Getting to Know the Family Savant

1000px-Chicago_Tribune_Logo.svgGetting-to-know-the-family-savant--CHICAGO-TRIBUNE--October-8,-2002
October 8, 2002

`What’s his, you know … special talent?” someone recently asked me about my 16-year-old autistic son. His special talent? I thought. Mmm ..

Spitting and singing while jumping on his trampoline? Watching the same Disney video for the thousandth time and laughing like he’d never seen it before? But I knew what the woman was hoping to hear: He plays Bach on the cello. He speaks Middle English. He recites the names of the popes back to the 5th Century.

The myth that the mentally disabled should have some compensating superpower–an idea promoted in film, television, detective fiction and the news–is one I encounter quite often these days. The outdated oxymoron “idiot savant,” meaning an autistic person with a strange special ability, has plenty of cousins in the Oddball Prodigies, Nutty Professors and Crippled Supersleuths in the media. There isn’t all that great a distance from the Powerful Nerd in “Spider-Man” to the Psychotic Genius of “A Beautiful Mind.”

It’s a soothing myth, one my wife and I believed fervently when our boy was very young. As a toddler, Walker wasn’t speaking at all, not a word.

All the developmental alarms were going off, for speech is the biggest signifier of trouble, and we knew autism was a real possibility. But one evening at Christmastime around his second birthday, something marvelous happened, something straight out of the movies.

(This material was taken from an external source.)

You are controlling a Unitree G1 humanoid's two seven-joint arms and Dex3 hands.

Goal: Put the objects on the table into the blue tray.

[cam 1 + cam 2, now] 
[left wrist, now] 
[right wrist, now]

Sitting under the tree in his Winnie-the-Pooh pajamas, he began lining up a set of large letter-shaped blocks in strict alphabetical order.

“Come over here,” Ellen whispered. “Look at what Walker’s doing.” I couldn’t believe my eyes. Our silent boy had lined up the alphabet perfectly and was beginning to take another set of number blocks and line them up in order too. Then he started spelling words: “Mickey Mouse” … “dog” … “stop.” After each word he stood up, grinned at us, hugged us and jumped for sheer joy at his accomplishment. Our boy couldn’t talk, we thought, but he was certifiably precocious. Yes! Merry Christmas, Mom and Dad!

But as time went by, the spelling, writing, and reading began to recede while the silence continued. We still clung proudly to the image of the intelligent kid we knew him to be, but we worried. Once I told Ellen about a colleague who had bragged about her very bright 1st grader, the smartest kid in his class. Ellen said, “Well, but he’s not nuts, right? How smart could he really be?” And we both laughed–nervously.

As Walker grew, I used to fantasize about how at any moment he might stun us with another savantish trick: spontaneously start playing a tune on the piano or pop me with a question about the space-time continuum. But evidence of the old talents grew fainter while his wild behavior–his laughing and shouting and throwing and thunderous running through the house–turned our family life inside out.

We never stopped believing in him, but with time we had to abandon the great myth of cosmic compensation–no extraordinary talent appeared. My fantasies started to revolve around more mundane things: Walker holding an actual conversation, riding the elevated train alone, reading a book.

Of course, some few mentally disabled but brilliant people do exist, enough of them to keep the myth alive. But mainly, life for the mentally troubled and those who live and work with them is just plain hard. The myth of the Disabled Genius, then, can be damaging–by romanticizing serious problems, it papers over the real harshness of autism, schizophrenia, obsessive-compulsive disorder, depression and other life-wrenching conditions.

And yet the myth does arise from a healthy impulse: the willingness to find some wonderful quality in even the “crazy” person. It’s part of our American championing of the underdog and our acceptance of diversity–the belief that even a disadvantaged person can succeed and that just behind strange behavior lives something worthwhile and profound.

The truth in the myth is that the mentally disabled do have gifts–it’s just that they are a whole lot less obvious than that of the compulsive TV detective who spots the clue no one else notices or the hunky genius with schizophrenia who wins the Nobel Prize. Just as with “normal” people, the gifts of the mentally disabled are often hidden, sometimes very hidden, but unique to each and real.

My son’s gift? The clue to it, Ellen and I gradually came to realize, was right there in that scene on the floor at Christmastime as he looked at us and hopped up and down in front of his blocks. We had the right reaction, but we were focusing on the wrong thing. It wasn’t in the alphabet, the words, the numbers. It was on the face of the beaming boy himself, the knack for happiness he had then and has still.

It’s not a headline-grabbing talent. It won’t make the television newsmagazine shows. But it’s huge.